To relate what it might be to suffer in Terri's condition, imagine being in a state where you had no free thoughts, where every action you did was either a reflex or a random movement. Imagine not being able to will your body to raise your arm, or scratch an itchy spot on your back. Imagine not being able to process images with your mind - to be cortically blind, where you can't tell what you're looking at. Imagine being erased as a human being in everything but basic bodily functions - breathing, feeling pain and other primitive sensations, maintaining a heart beat. This was the tragedy of Terri Schiavo. Terri was not simply a "handicapped" individual - she was a neurologically devastated person. The reality was that Terri's condition would never improve from that. No amount of prayer, no amount of pleading to any supernatural force would change that.
We would all agree that individuals in this devastated state or any other clearly deserve compassion and care. But one must truly understand the medical severity of the situation to see the logic and compassion in allowing someone like this to die peacefully, without artificially extending such a medically hopeless existence through artificial means. The withdrawal of feeding tube support for Terri Schiavo was a compassionate act - an act of letting the body naturally follow where the mind had already gone. It is a cruel joke to call the death of Terri Schiavo a murder or a senseless taking of human life. Modern day medicine is based on the respect of autonomy, and the respect of surrogate decision makers such as a husband. The delusional views of the Schindlers had no merit in this case.

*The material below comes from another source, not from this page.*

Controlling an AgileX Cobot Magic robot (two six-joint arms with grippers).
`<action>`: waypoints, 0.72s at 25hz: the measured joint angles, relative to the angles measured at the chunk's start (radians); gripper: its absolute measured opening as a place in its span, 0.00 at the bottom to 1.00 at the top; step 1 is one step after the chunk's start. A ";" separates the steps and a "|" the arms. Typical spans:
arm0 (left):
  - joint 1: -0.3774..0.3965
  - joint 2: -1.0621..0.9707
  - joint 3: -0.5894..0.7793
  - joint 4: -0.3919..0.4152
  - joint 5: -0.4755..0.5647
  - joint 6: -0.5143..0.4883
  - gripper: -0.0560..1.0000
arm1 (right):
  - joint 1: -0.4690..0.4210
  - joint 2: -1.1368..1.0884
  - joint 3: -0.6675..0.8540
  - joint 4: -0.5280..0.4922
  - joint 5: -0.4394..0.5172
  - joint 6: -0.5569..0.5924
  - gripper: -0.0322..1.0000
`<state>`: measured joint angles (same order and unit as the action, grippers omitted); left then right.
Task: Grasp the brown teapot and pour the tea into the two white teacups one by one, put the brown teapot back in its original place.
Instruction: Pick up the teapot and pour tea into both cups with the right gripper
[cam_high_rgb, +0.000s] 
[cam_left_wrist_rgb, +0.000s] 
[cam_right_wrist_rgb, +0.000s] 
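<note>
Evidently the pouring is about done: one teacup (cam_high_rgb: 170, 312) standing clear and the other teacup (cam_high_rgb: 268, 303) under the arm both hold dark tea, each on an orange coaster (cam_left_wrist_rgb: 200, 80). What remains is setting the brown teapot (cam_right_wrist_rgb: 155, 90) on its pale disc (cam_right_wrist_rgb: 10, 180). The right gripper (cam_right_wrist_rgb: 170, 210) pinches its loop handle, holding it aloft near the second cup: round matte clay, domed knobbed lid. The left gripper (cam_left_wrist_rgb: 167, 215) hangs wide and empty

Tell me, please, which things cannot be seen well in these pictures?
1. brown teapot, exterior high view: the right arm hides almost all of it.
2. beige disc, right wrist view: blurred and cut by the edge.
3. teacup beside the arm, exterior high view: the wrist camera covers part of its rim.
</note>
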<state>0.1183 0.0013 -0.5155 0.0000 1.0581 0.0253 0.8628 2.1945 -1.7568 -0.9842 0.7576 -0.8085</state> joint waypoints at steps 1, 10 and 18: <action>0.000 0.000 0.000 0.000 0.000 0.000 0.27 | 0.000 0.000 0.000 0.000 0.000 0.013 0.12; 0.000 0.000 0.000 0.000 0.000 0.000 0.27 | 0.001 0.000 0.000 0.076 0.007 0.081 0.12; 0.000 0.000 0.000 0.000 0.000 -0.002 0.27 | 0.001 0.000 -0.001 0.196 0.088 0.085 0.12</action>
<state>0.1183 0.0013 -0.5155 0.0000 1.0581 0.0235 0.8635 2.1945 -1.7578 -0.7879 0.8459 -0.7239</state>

The reality revealed in this case and others like it is that in the modern era of medicine, we can decide how we die. No God or other supernatural being makes those decisions - the decision lies in our hands and with our physicians. We have tools - the modern intensive care units, ventilators, feeding tubes, and other supportive means - to extend life in quite an astounding fashion. None of these tools should be used without the express consent of the patient or a surrogate decision maker. Imagine the Pope, in his last days, being carted to the ICU against his wishes, forced onto a ventilator, poked and prodded with IVs, blood draws, intensive antibiotics, all in the name of tapping every second of life - precious or painful - by any means necessary! The Pope chose how he died - in the peace of his own apartment, with minimal medical supportive care. He did not wish to give Terri Schiavo that same privilege.
This case should make America and the world wake up to the dangers that fundamentalist Christian can bring. Would you want such people dictating your medical care?

Wednesday, June 15, 2005

The mission of this blog - to discuss, expound, and promote the views of a modern Gadfly in the tradition of Socrates, using rational argument to shake the complacent from the nests of irrationality.